L’altra grande notizia di oggi viene dagli Stati Uniti. Come previsto, il repubblicano Donald Trump e la democratica Hillary Clinton hanno dominato il ‘Super Tuesday’. Con questo risultato i due candidati si avvicinano sempre di più allo scontro diretto per il ruolo di successore di Barack Obama. Donald Trump ha conquistato Arkansas, Georgia, Virginia, Alabama, Massachusetts, Tennessee e Vermont, Ted Cruz ha vinto invece in tre Stati, il suo Texas, l’Oklahoma e infine l’Alaska. Deluso Marco Rubio, senatore della Florida e candidato maggiormente gradito al Gop, che si è dovuto accontentare solo del Minnesota. La Clinton ha vinto in Virginia, Georgia, Alabama, Tennessee, Arkansas, Massachusetts, Texas e nel territorio delle Samoa americane, mentre il rivale Bernie Sanders ha conquistato quattro Stati (il suo Vermont, Oklahoma, Colorado e Minnesota), tutti a maggioranza bianca, confermando dunque le difficoltà tra afro e ispanici. Dagli Usa giunge un’altra importante notizia. Le forze speciali americane hanno catturato per la prima volta una figura di spicco dello Stato Islamico nel nord dell’Iraq. Il prigioniero – spiegano fonti del Pentagono – sarà consegnato nei prossimi giorni alle autorità irachene dopo essere stato interrogato dal personale americano. 
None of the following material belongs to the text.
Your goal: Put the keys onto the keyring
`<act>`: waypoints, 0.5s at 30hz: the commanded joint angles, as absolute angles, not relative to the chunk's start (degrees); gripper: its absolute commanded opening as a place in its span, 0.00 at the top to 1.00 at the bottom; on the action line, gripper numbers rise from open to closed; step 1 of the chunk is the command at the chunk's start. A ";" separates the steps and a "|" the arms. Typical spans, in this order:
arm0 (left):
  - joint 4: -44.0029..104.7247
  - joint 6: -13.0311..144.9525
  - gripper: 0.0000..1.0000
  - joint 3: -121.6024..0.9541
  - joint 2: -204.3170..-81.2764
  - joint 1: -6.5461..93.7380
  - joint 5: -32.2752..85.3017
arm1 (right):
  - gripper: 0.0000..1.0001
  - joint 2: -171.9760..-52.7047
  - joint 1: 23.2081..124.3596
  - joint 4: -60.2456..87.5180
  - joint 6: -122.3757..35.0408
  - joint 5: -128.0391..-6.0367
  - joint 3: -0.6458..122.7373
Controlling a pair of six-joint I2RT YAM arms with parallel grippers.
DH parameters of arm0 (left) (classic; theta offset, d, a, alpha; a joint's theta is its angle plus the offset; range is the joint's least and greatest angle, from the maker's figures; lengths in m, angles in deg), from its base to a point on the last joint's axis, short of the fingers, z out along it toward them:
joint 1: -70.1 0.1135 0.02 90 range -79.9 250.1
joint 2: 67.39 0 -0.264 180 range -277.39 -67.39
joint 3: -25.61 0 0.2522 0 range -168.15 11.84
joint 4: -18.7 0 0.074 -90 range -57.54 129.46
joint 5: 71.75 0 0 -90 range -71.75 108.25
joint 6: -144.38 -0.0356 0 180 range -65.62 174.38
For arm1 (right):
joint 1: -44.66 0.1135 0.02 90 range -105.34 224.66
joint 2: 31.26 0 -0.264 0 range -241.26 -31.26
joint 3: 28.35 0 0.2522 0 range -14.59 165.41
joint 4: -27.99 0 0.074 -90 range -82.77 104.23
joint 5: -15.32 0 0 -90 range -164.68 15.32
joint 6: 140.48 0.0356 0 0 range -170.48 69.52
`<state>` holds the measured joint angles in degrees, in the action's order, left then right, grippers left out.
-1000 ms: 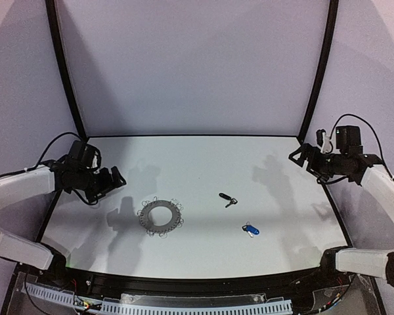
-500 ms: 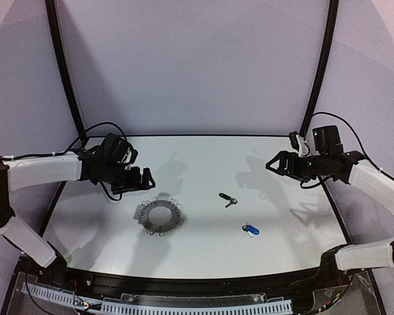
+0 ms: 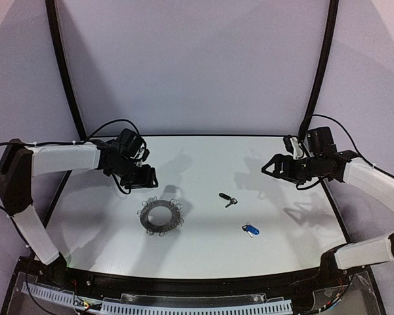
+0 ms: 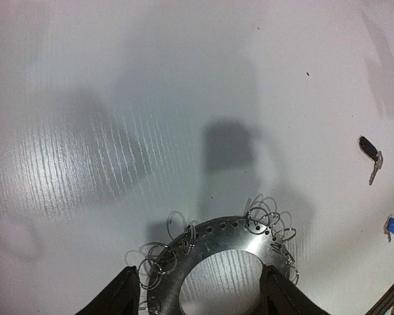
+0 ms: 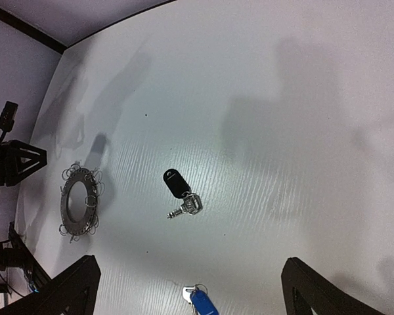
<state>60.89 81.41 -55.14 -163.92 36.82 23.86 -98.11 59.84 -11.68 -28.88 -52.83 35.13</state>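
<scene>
left gripper now closer to keyring, jaws apart

Around keyring: open table on all sides; only its wire loops stick out from the rim.
Between black key and blue key: a passable gap.
Right gripper to black key: unobstructed.
Rear corners: black posts.
</scene>
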 commanded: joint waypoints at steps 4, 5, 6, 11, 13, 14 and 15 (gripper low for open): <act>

Per quanto riguarda invece il martoriato Paese mediorientale, nel mese di febbraio la spirale di violenza ancora in corso ha provocato 670 i morti e 1.290 i feriti. Lo afferma nel suo consueto bilancio mensile la missione delle Nazioni Unite Paese (Unami), sottolineando che si tratta di un dato in calo rispetto agli 849 morti e 1.450 feriti di gennaio. Tuttavia, si registra un aumento di attacchi suicidi in corrispondenza di luoghi di culto, mercati e funerali. In febbraio sono stati 410 i civili uccisi, compresi agenti della polizia federale, della difesa civile, guardie del corpo e vigili del fuoco. Intanto il governo di Baghdad ha firmato oggi il contratto con la ditta Trevi per i lavori di consolidamento della diga di Mosul: un affare da 273 milioni di euro.

Tensione tra Russia e Turchia: oggi una nave da guerra russa ha attraversato il Bosforo scortata da tre mezzi della Guardia costiera turca, da un elicottero della polizia e con agenti dispiegati lungo le sponde dello stretto. La nave Novocherkassk è entrata questa mattina nel Bosforo in direzione del Mar Nero. Ma la Turchia deve fare i conti anche con una grave situazione interna. Almeno una persona è morta e quattro bambini tra i 3 e gli 8 anni sono rimasti feriti ieri sera per l’esplosione di una bomba in un’abitazione a Diyarbakir, nella Turchia sud-orientale. Si ritiene che l’ordigno sia esploso mentre veniva maneggiato da un giovane, rimasto ucciso dallo scoppio. L’uomo, un giovane di quasi 19 anni, era stato processato per aver compiuto atti per conto del Pkk e per distruzione di beni pubblici.